La soumission à la parole scientifique restreint, dans une large mesure, les possibilités d’innovation, les capacités d’invention des individus et des collectifs. Cela se vérifie particulièrement en écologie où les remarques, les interrogations, de citoyens ou de groupes sociaux, sont régulièrement dévalorisées par rapport aux conclusions d’instances scientifiques de différente nature. Qu’il s’agisse de rapports de laboratoires ou de conclusions de groupes d’experts internationaux, les opinions du sens commun ne sont jamais prises en considération et font parfois l’objet de condamnations virulentes parce qu’elles portent atteinte au progrès ou à la survie de l’espèce. Pourtant se défaire du sens commun en écologie c’est faire fi de l’expérience vécue, de l’ensemble des initiatives empiriques, des perceptions ancrées dans les corps et les gestes. Même si des femmes et des hommes ont une vision approximative de certaines situations, ils n’en n’ont pas moins imaginé des solutions pour les comprendre, les maîtriser, les vivre. De telles approches ont le mérite d’avoir été partagées et, dans certains cas, d’avoir été couronnées de succès. Comme les approximations et les succès se formulent dans un langage courant que l’on ne peut reproduire dans des termes toujours précis, il ne saurait être question de leur accorder de l’importance, alors que l’on dispose de chiffres, de modèles mathématiques permettant des prévisions difficilement contestables. Ce qui est malheureusement négligé par les experts de l’écologie c’est l’incroyable richesse de la langue naturelle, son pouvoir générateur de représentations, la force de ses analogies qui sont au cœur de la pensée humaine. Autrement dit ce qui échappe à de nombreux spécialistes de l’écologie, scientifiques ou non, c’est l’imagination.

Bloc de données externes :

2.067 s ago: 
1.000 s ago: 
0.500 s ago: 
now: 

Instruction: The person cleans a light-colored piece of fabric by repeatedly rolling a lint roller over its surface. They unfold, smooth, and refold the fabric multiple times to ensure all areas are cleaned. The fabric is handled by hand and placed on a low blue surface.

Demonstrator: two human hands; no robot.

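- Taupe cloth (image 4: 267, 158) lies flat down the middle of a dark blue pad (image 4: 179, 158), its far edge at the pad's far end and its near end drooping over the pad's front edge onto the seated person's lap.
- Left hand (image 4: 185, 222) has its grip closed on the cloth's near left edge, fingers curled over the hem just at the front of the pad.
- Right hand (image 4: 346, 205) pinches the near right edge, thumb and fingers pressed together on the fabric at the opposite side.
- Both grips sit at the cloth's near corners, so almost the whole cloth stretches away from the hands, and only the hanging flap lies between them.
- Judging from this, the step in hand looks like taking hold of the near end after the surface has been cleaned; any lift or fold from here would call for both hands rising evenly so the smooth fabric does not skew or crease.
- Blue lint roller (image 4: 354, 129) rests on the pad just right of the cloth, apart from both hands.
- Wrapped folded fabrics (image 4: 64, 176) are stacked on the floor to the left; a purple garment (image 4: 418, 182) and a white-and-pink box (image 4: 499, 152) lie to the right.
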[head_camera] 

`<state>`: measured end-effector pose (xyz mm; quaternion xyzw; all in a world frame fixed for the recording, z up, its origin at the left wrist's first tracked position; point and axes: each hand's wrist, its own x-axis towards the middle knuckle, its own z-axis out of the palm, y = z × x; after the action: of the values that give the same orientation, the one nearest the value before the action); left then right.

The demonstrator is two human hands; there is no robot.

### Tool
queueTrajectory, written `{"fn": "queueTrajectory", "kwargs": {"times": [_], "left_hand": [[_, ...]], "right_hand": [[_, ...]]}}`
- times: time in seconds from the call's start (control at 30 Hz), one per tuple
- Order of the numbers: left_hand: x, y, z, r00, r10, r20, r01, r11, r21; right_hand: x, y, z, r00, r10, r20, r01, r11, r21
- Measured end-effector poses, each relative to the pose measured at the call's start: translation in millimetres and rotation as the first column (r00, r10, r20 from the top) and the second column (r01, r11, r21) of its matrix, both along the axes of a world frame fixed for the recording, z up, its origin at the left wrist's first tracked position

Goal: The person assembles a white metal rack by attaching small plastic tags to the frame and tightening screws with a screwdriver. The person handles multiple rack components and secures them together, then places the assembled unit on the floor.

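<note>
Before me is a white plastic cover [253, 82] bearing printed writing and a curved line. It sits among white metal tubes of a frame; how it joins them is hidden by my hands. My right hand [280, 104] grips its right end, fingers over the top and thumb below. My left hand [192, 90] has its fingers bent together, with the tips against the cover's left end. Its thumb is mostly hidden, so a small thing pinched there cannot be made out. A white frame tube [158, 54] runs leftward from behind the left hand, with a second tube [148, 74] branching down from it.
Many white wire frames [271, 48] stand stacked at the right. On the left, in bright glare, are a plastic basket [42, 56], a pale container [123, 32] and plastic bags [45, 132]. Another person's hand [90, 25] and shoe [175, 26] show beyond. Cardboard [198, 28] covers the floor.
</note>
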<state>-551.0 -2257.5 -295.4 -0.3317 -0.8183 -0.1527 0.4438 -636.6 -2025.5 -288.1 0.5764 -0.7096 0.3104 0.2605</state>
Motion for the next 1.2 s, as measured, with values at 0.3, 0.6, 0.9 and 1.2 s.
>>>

Les conséquences de toute énonciation.

Qu’il s’agisse des énoncés scientifiques ou de ceux du sens commun, au sens large du terme, la question de fond qui se trouve toujours posée est celle des conséquences. Toute forme d’énoncé, tout mode d’énonciation engendre des effets que l’on se doit d’observer, voire de prévoir. Les mots que l’être humain emploie ont le pouvoir de heurter, de scandaliser, de réduire au silence… Il n’y a pas de type d’énonciation qui puisse échapper aux effets sociaux, politiques, du langage, et ce n’est pas en se référant au mythe de la vérité que l’on peut s’abstraire des conséquences produites par tout énoncé. Il serait facile de montrer les résultats désastreux des multiples « héros de la vérité », dont certains ont appartenu et appartiennent à la « sphère de la science ». Aucun discours humain ne porte une transcendance qui le mettrait à l’abri des contraintes et des contingences qu’il engendre.

Chaque point de vue défendant l’idée que les énoncés défendus relèvent d’une transcendance implique que celui qui parle sait ce dont il parle, c’est à dire est lui-même en position de juge. La prise en considération du sens commun constitue une prise de recul par rapport à cette prétention de savoir et de juger. Cette prise en considération indique un usage des mots qui ne prétendent pas « dévoiler » la vérité ni de dénoncer les erreurs. C’est la vertu principale du langage du sens commun : la réhabilitation de l’approximation dans nombre de situations humaines.

 

Pour conclure :
Différents, le sens commun et paroles d’experts ne sont pas à opposer, ils se complètent pour une meilleure mise en perspective.